The strong-featured blonde who was often with Bryce rode beside him now, her gaze bold and amused as she met J.D.'s eyes. Behind her was a skinny, giggling redhead in a man's white dress shirt that she hadn't bothered to button at all, just tied in a knot at her midriff. She leaned over in her saddle and whispered something to a dark-haired man who had “city” written all over him in spite of his western-cut shirt. Bringing up the rear with the pack mule loaded down with picnic baskets was Orvis Slokum, who had worked on the Stars and Bars for a time before he had tried his hand at robbing convenience stores.
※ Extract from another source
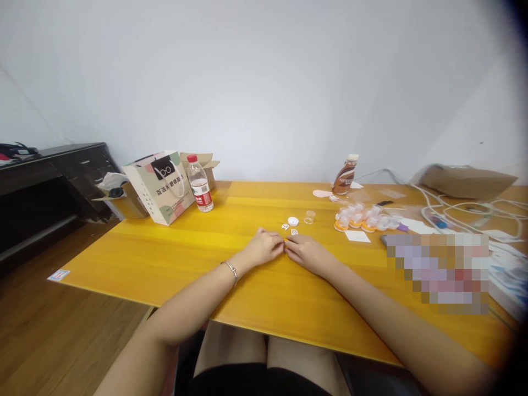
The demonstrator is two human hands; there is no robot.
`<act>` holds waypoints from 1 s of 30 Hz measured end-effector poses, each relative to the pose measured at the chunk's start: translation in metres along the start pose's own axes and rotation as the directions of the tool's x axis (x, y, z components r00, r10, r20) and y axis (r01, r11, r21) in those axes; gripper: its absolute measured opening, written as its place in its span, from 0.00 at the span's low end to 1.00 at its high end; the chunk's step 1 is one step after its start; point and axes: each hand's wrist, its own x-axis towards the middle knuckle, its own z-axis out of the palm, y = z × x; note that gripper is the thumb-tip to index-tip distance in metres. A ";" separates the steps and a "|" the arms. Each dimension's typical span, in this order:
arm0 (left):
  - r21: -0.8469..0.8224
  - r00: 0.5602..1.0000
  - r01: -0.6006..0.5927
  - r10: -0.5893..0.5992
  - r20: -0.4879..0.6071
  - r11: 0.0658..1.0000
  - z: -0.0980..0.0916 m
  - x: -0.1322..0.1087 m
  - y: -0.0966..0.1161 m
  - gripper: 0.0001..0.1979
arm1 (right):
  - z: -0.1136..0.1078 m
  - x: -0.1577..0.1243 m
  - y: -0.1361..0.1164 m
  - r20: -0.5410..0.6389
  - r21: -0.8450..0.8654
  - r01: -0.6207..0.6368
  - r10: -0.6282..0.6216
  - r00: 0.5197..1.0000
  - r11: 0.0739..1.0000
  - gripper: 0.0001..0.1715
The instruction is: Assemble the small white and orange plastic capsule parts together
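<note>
While my two hands meet low over the yellow tabletop (268, 294), a small orange piece (285, 240) shows as a sliver of colour between their fingertips. My left hand (266, 246) comes in with its fingers curled and drawn together, and my right hand (307, 253) faces it, palm down, fingers bent toward the same spot; which of them truly pinches the piece I cannot tell, since knuckles hide most of it. From the little I see, I judge it to be light and probably stiff plastic, perhaps smooth enough to skid under a dry fingertip, so I would take it by its outer edges, thumb against forefinger, and squeeze gently. Just beyond my fingers lie two flat white cut-outs, the left cut-out (285, 226) and the right cut-out (294, 232); they look thin and fragile (the sort of thing a careless press might snap), and I would lift them by the rim. Behind them rests a round white disc (292, 221), which seems sturdier and easy to grasp around its side. Near it stands a clear cup (309, 216), likely thin-walled and slippery, best held lightly about its wall.
</note>
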 end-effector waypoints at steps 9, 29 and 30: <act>-0.263 0.987 0.145 -0.157 -0.025 0.954 0.007 0.006 -0.004 0.07 | -0.003 0.000 0.001 0.019 0.132 -0.021 0.019 1.000 0.991 0.13; -0.272 0.986 0.156 -0.131 0.108 0.950 -0.027 -0.007 -0.049 0.08 | -0.001 0.004 0.010 0.036 0.889 -0.294 0.586 0.809 0.351 0.15; -0.272 0.981 0.167 -0.132 0.144 0.948 -0.026 -0.008 -0.050 0.08 | 0.000 0.004 0.011 0.024 0.888 -0.288 0.590 0.807 0.358 0.15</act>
Bryce had hired him right out of prison and got his name in the paper for being a great humanitarian.
Beside Orvis, obviously trying to make herself invisible, was Samantha. She ducked her head, staring down as if the cap of her saddle horn had suddenly become the most fascinating thing in the world. But there was no mistaking the way she sat a horse or the long curtain of black hair that fell over her shoulder to obscure one side of her face.
J.D. cut a glance out of the corner of his eyes at Will, who had turned chalk white beneath the morning's layer of dirt.
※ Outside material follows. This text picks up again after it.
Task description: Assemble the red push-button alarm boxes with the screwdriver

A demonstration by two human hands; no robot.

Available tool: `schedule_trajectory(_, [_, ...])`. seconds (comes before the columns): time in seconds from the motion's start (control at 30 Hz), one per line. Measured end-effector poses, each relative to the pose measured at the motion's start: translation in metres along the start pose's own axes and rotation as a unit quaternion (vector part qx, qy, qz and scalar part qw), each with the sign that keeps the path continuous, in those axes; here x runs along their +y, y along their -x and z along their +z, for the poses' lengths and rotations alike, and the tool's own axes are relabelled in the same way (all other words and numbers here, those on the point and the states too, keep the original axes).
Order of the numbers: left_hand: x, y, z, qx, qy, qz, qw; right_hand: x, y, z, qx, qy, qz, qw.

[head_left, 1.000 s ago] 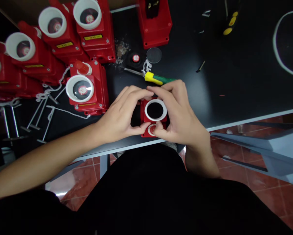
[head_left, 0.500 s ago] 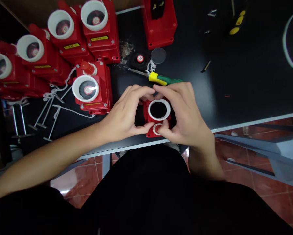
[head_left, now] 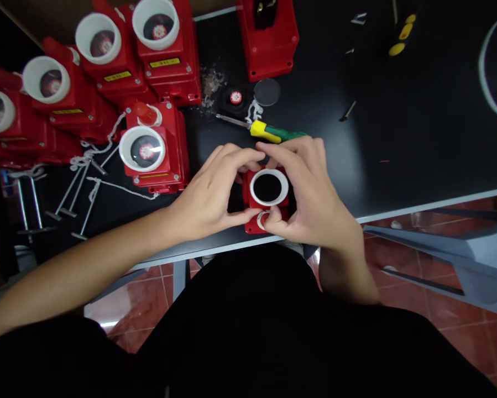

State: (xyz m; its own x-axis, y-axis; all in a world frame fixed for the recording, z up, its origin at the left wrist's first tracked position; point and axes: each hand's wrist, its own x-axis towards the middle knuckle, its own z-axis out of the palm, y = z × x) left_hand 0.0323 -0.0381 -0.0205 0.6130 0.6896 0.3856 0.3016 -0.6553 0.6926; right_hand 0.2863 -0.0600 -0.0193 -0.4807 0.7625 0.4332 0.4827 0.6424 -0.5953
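Observation:
Between my hands, at the front edge of the black table, lies a small red housing cover (head_left: 254,224). A white ring (head_left: 270,203) with a dark round centre rises from it. My left hand (head_left: 215,190) curves round its left side, fingertips at the far edge and thumb by the near side of the ring. On the other side, my right hand (head_left: 312,190) curls round the cover, its thumb bent over a round white-and-red fitting (head_left: 262,220) near the front. The far fingertips of both hands are partly hidden behind the fingers.
Several red boxes with white rings (head_left: 155,26) stand at the left; one sits nearer (head_left: 176,149). Beyond my hands are a screwdriver (head_left: 265,131), a clear disc (head_left: 267,92), a dark piece with a red-and-white mark (head_left: 235,98) and an open red box (head_left: 268,52). T-shaped metal rods (head_left: 86,215) lie left.
My right thumb has shifted slightly left over the round fitting. Both hands stay around the cover. The whole view has moved a little.

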Motion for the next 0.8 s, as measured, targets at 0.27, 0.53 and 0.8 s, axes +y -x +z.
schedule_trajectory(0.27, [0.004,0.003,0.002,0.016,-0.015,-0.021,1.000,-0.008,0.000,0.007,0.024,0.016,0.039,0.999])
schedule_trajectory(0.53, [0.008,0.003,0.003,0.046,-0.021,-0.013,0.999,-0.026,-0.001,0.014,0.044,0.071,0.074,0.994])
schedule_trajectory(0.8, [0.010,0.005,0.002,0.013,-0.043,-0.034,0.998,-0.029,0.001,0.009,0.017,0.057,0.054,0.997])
“What's going on here?” Bryce asked, looking amused by the quaintness of it all. “A big roundup or something?”
“Work,” J.D. growled, curling his fingers over the pommel of his saddle. “You may have heard of it once or twice.”
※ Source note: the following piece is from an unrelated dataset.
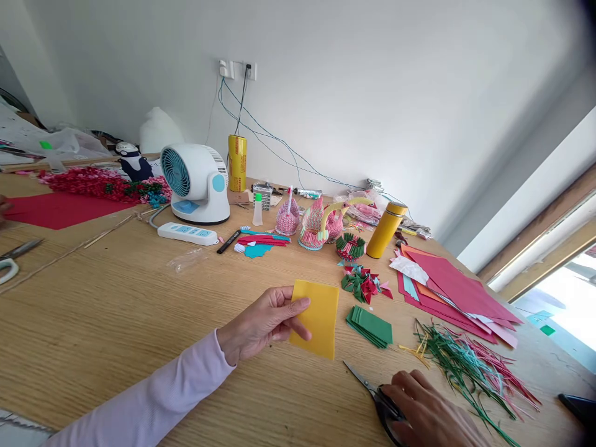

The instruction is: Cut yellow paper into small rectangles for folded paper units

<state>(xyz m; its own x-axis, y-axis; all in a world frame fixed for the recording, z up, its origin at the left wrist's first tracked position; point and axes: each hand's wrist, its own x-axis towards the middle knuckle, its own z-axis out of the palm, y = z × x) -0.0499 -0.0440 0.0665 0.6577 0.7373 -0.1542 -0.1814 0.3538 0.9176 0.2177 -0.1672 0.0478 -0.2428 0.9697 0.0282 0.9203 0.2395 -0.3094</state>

Bryce laughed, unoffended. “Mr. Rafferty, I concede you know more about ranching than I do. But then, I know more about getting rich than you, don't I? My friends and I are out enjoying the fruits of my past labors as it were, taking a little tour of my land.”
A muscle ticked in J.D.'s jaw. “You got a mite lost.”
The smile that curled the corners of the man's mouth was almost feral. “Not at all.” He let the remark hang for a second, but went on before J.D. could call him on it. “We're only passing through on our way to the Flying K.”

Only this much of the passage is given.